Fatigue can be a serious hazard in the workplace. It has been identified as a root cause of several major international industrial accidents and around 20 of accidents on the road. As well as being dangerous it can be costly. The estimated cost of fatigue related incidents in the UK is hundreds of millions of pounds.
So what exactly is fatigue and what causes it?
Fatigue is a general decline in performance and wellbeing caused by being overtired through excessive exertion without enough time to rest and recover, disturbed/insufficient sleep and a disruption of the body clock and natural circadian rhythms.
Individuals suffering from fatigue may display a slower reaction time, reduced information processing capabilities, forgetfulness, attention lapses, impaired judgement of risks and lack of coordination. All this can lead to an increased risk of accident or injury as well as more mistakes and a decline in productivity.
Shift workers and fatigue.
Shift workers are particularly vulnerable to fatigue. With over 3 million shift workers employed across a range of sectors in the UK, the HSE considers fatigue an important issue and a key hazard for managers of shift workers to be aware of.
It has been found that more accidents and injuries occur on night shifts, during long shifts and when employees have insufficient break time. Night workers tend to sleep less deeply and for less time during the day, because of the disturbances of daily life around them and the impact of daylight on natural sleep patterns. Reports of fatigue and associated incidents are also higher among machine workers and those whose work is complicated or highly repetitive and fast-paced.

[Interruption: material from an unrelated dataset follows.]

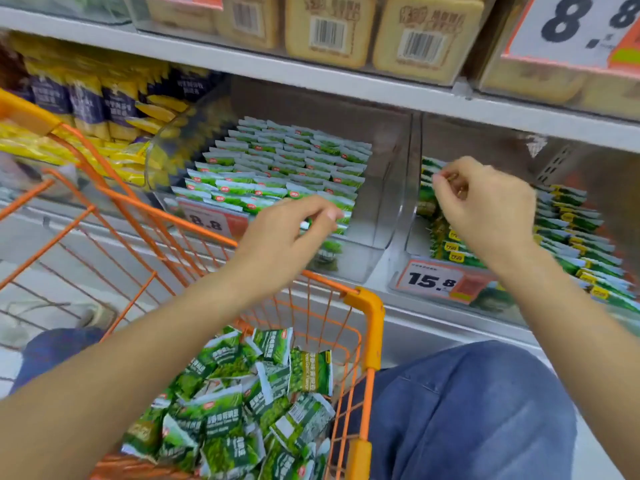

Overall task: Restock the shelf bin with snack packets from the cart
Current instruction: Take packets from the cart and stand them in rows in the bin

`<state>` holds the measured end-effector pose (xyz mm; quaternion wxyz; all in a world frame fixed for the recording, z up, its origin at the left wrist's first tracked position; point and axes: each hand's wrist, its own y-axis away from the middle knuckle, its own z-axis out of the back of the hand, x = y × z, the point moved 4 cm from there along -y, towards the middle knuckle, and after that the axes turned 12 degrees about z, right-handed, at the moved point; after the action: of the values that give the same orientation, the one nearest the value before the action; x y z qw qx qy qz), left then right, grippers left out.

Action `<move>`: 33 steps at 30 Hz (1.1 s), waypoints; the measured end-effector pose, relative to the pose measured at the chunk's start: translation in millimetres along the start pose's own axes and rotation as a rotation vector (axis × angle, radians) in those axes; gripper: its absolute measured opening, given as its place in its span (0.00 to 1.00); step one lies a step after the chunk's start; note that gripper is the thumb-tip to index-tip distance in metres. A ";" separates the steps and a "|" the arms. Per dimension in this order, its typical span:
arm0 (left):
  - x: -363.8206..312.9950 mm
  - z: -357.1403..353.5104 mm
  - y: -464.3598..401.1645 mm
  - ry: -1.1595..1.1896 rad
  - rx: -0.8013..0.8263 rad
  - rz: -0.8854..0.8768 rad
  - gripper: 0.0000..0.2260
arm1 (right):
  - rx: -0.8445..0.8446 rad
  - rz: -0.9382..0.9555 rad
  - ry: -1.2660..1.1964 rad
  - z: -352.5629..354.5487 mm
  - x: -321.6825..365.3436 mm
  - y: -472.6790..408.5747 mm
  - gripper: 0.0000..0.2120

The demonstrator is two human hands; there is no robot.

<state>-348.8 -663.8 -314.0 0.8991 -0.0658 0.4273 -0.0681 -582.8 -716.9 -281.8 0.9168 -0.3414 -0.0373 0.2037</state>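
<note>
Above the orange cart (363,306), both hands reach at the clear shelf bin (388,216): the left hand (287,237) hangs loosely curled, empty; the right hand (485,206) curls beside it, contents unclear. Snack packets (242,403) heaped in the cart look light, crinkly, slippery; pinch an edge seam.

Both forearms bare, no sleeves in view. No rings, watch or bracelet visible on left hand (294,233) or right hand (485,206). Blue denim jeans (478,410) on legs, seam stitching and pocket edge visible on right thigh.
</note>
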 end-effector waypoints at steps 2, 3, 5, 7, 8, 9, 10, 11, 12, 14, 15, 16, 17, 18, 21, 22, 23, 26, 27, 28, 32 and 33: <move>18.7 26.5 24.6 -0.034 0.110 0.030 0.11 | -0.132 0.203 -0.079 23.5 36.4 23.5 0.09; 29.1 36.8 38.1 -0.107 0.188 0.045 0.11 | -0.132 0.287 -0.144 28.5 54.8 32.8 0.09; 52.4 48.5 64.1 -0.355 0.358 0.068 0.17 | -0.089 0.431 -0.280 32.1 91.9 44.2 0.11; 79.4 54.1 85.4 -0.662 0.551 0.125 0.22 | 0.003 0.574 -0.399 26.1 131.3 50.0 0.10; 91.8 57.8 95.3 -0.785 0.637 0.182 0.22 | 0.110 0.640 -0.439 19.5 152.2 51.5 0.10; 104.1 61.5 103.6 -0.878 0.705 0.243 0.22 | 0.274 0.696 -0.457 10.1 172.3 52.9 0.10; 115.2 65.2 110.3 -0.945 0.750 0.304 0.22 | 0.477 0.743 -0.446 -1.9 191.3 55.8 0.11; 124.5 70.2 115.2 -0.999 0.765 0.358 0.23 | 0.675 0.780 -0.411 -15.9 208.2 60.5 0.14; 132.5 76.6 118.4 -1.039 0.756 0.403 0.24 | 0.840 0.808 -0.364 -29.5 222.9 66.9 0.17; 143.7 92.2 119.6 -1.039 0.704 0.470 0.24 | 1.067 0.881 -0.278 -48.6 253.6 78.5 0.19; 147.3 100.6 119.3 -0.987 0.670 0.499 0.23 | 1.111 0.934 -0.266 -55.3 270.2 82.5 0.19; 150.3 107.8 119.1 -0.910 0.624 0.527 0.22 | 1.135 0.981 -0.268 -62.7 286.2 87.1 0.19; 151.5 113.6 118.5 -0.830 0.568 0.543 0.22 | 1.148 1.016 -0.288 -71.4 302.0 91.2 0.19; 152.7 117.7 118.4 -0.776 0.529 0.558 0.21 | 1.162 1.031 -0.330 -80.1 318.0 95.1 0.20; 156.1 115.4 122.1 -0.740 0.612 0.615 0.20 | 1.206 0.954 -0.468 -103.0 360.3 103.7 0.20; 157.7 112.1 123.6 -0.727 0.653 0.627 0.19 | 1.216 0.928 -0.482 -110.1 371.0 108.0 0.20; 158.1 110.4 123.7 -0.711 0.663 0.626 0.19 | 1.232 0.900 -0.486 -116.3 380.1 113.1 0.21; 160.4 113.7 121.4 -0.683 0.596 0.624 0.20 | 1.280 0.705 -0.532 -133.2 394.1 131.0 0.23; 160.3 114.5 121.3 -0.690 0.589 0.625 0.20 | 1.286 0.599 -0.576 -137.5 395.1 135.6 0.22; 160.1 114.2 122.1 -0.690 0.596 0.626 0.20 | 1.286 0.511 -0.630 -140.0 394.8 138.4 0.20; 160.0 119.8 121.6 -0.694 0.507 0.621 0.20 | 1.309 0.393 -0.757 -127.0 378.9 105.5 0.06; 158.4 125.3 119.6 -0.687 0.410 0.619 0.19 | 1.298 0.346 -0.813 -120.2 370.1 89.2 0.07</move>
<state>-144.4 -567.1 -377.0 0.9603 0.2233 0.0840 0.1449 -250.5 -581.7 -457.0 0.8026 0.3630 -0.1899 0.4337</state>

What is the employers responsibility?
As an employer it is your legal responsibility to assess and manage the risks of fatigue in your workplace, regardless of what your employees may prefer or offer to do in terms of working hours. You should consult with your employees on working hours and shift patterns, and consider their
preferences, but any changes to employees working hours must be risk assessed.
When designing a shift pattern, it is important to assess contributing factors to fatigue, such as workload, the type of activity, the timing and length of a shift and the timing and length of breaks both during and between shifts. The HSE offers tools and resources to help with this including their ‘fatigue risk index’. As an employer you can use these to develop, implement and monitor an internal policy on working hours and shift patterns to mitigate against the risks and dangers of fatigue in your workplace.
This document from HSE (http://www.hse.gov.uk/pubns/books/hsg256.htm) provides a detailed guide to the responsibilities of employers, helping you understand and minimise the risk of fatigue and its associated dangers when designing and implementing shift patterns.